D/MyLogs(23153): (106 ms) http://example.com/thing.json: Connecting socket
D/MyLogs(23153): (2985 ms) http://example.com/thing.json: Response is not cacheable
D/MyLogs(23153): (3003 ms) http://example.com/thing.json: Connection successful
By default, Ion automatically places all requests into a group with all the other requests created by that Activity or Service. Using the cancelAll(Activity) call, all requests still pending can be easily cancelled:
Future<JsonObject> json1 = Ion.with(activity, "http://example.com/test.json").asJsonObject();
Future<JsonObject> json2 = Ion.with(activity, "http://example.com/test2.json").asJsonObject();
// later... in activity.onStop
@Override
protected void onStop() {
super.onStop();
Ion.getDefault(activity).cancelAll(activity);
}
Ion also lets you tag your requests into groups to allow for easy cancellation of requests in that group later:
Object jsonGroup = new Object();
Object imageGroup = new Object();
Future<JsonObject> json1 = Ion.with(activity, "http://example.com/test.json")
// tag in a custom group
.group(jsonGroup)
.asJsonObject();
Future<JsonObject> json2 = Ion.with(activity, "http://example.com/test2.json")
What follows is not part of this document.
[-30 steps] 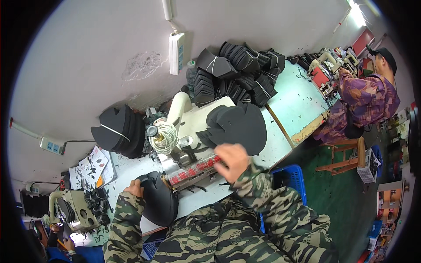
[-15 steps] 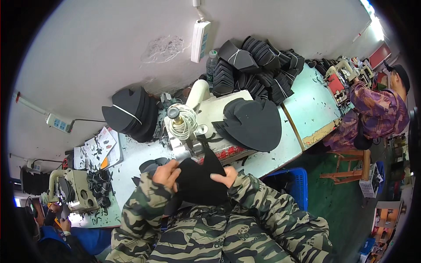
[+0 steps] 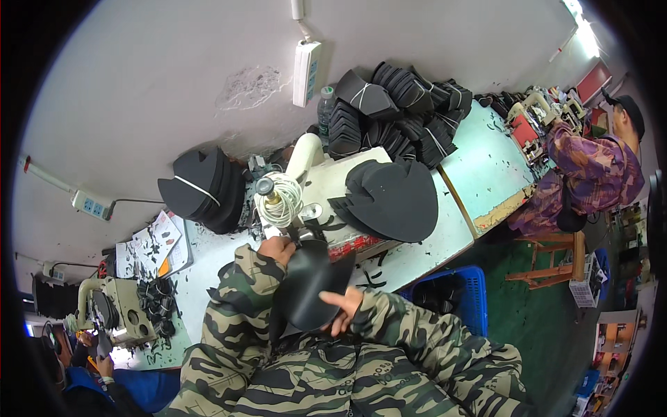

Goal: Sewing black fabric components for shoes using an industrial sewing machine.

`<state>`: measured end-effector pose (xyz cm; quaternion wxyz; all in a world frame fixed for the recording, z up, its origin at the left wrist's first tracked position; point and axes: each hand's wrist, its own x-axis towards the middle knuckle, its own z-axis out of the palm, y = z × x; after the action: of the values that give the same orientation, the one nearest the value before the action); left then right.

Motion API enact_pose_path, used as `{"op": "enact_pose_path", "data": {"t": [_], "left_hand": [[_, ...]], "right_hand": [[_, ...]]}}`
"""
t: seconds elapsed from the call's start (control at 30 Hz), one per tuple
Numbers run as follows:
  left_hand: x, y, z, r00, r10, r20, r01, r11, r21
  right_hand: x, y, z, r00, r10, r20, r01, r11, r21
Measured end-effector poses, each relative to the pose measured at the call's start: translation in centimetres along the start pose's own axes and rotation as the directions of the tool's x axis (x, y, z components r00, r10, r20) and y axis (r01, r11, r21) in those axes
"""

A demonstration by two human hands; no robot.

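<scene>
A curved, smooth black sheet piece [image 3: 303, 288] stands up before me at the near side of a cream-coloured bench machine [image 3: 330, 182]. My left hand [image 3: 278, 249] grips its upper left edge close to the machine's metal working end; some fingers are hidden. At the piece's lower right is my right hand [image 3: 340, 307], fingers spread, with one fingertip over its surface; whether it touches, I cannot tell. On the machine's top lies a stack of flat black pieces [image 3: 394, 201] with notched edges. A coil of white cord [image 3: 283, 201] hangs round the machine's knob.
Left of the machine stands a tied black stack [image 3: 203, 189]. Bundled black pieces [image 3: 399, 111] and a plastic bottle [image 3: 326, 110] are behind it. A blue crate [image 3: 467, 295] sits at right. Co-workers sit at the far right [image 3: 597, 163] and lower left [image 3: 104, 372].
The piece has turned from a flat dark face to a smooth curved one. My left hand moved up toward the machine; my right hand came down, its fingers now spread.
</scene>
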<state>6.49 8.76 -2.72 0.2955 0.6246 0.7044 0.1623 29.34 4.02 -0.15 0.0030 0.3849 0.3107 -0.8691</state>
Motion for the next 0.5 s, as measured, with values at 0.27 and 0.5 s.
{"op": "enact_pose_path", "data": {"t": [0.27,0.5], "left_hand": [[-2.0,-7.8,-3.5,0.983,0.134,-0.127,-0.058,0.877,0.478],[-6.6,-10.3,-3.7,0.951,-0.24,0.195,0.039,0.719,0.694]], "right_hand": [[-7.0,-4.3,-2.1,0.189,-0.77,-0.609,0.761,0.507,-0.406],[-5.1,-3.7,-10.1,0.219,-0.973,0.078,-0.21,-0.125,-0.97]]}}
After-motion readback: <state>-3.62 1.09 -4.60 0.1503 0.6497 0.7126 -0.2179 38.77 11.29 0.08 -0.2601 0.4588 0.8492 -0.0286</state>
// use the same custom group as the other json request
.group(jsonGroup)
.asJsonObject();
Future<Bitmap> image1 = Ion.with(activity, "http://example.com/test.png")
// for this image request, use a different group for images
.group(imageGroup)
.intoImageView(imageView1);
Future<Bitmap> image2 = Ion.with(activity, "http://example.com/test2.png")
// same imageGroup as before
.group(imageGroup)
.intoImageView(imageView2);
// later... to cancel only image downloads:
Ion.getDefault(activity).cancelAll(imageGroup);
Proxy server settings can be enabled all Ion requests, or on a per request basis:
// proxy all requests
Ion.getDefault(context).configure().proxy("mycomputer", 8888);
// or... to proxy specific requests
Ion.with(context)
.load("http://example.com/proxied.html")
.proxy("mycomputer", 8888)
.getString();
Using Charles Proxy on your desktop computer in conjunction with request proxying will prove invaluable for debugging!
Ion operations return a ResponseFuture, which grant access to response properties via the Response object. The Response object contains the headers, as well as the result:
Ion.with(getContext())
.load("http://example.com/test.txt")
.asString()
.withResponse()
.setCallback(new FutureCallback<Response<String>>() {
@Override
public void onCompleted(Exception e, Response<String> result) {
// print the response code, ie, 200
System.out.println(result.getHeaders().getResponseCode());
// print the String that was downloaded
System.out.println(result.getResult());
}
});
- androidasync.jar (dependency)
- ion.jar
<dependency>
<groupId>com.koushikdutta.ion</groupId>
<artifactId>ion</artifactId>
<version>1.2.4</version>
</dependency>
dependencies {
compile 'com.koushikdutta.ion:ion:1.2.4'
}
Local Checkout (with AndroidAsync dependency)
git clone git://github.com/koush/AndroidAsync.git
git clone git://github.com/koush/ion.git
cd ion/ion
ant -Dsdk.dir=$ANDROID_HOME release install
Jars are at
- ion/ion/bin/classes.jar
- AndroidAsync/AndroidAsync/bin/classes.jar
git clone git://github.com/koush/AndroidAsync.git
git clone git://github.com/koush/ion.git
- Import the project from AndroidAsync/AndroidAsync into your workspace
- Import all the ion projects (ion/ion, ion/ion-test, ion/ion-sample) into your workspace.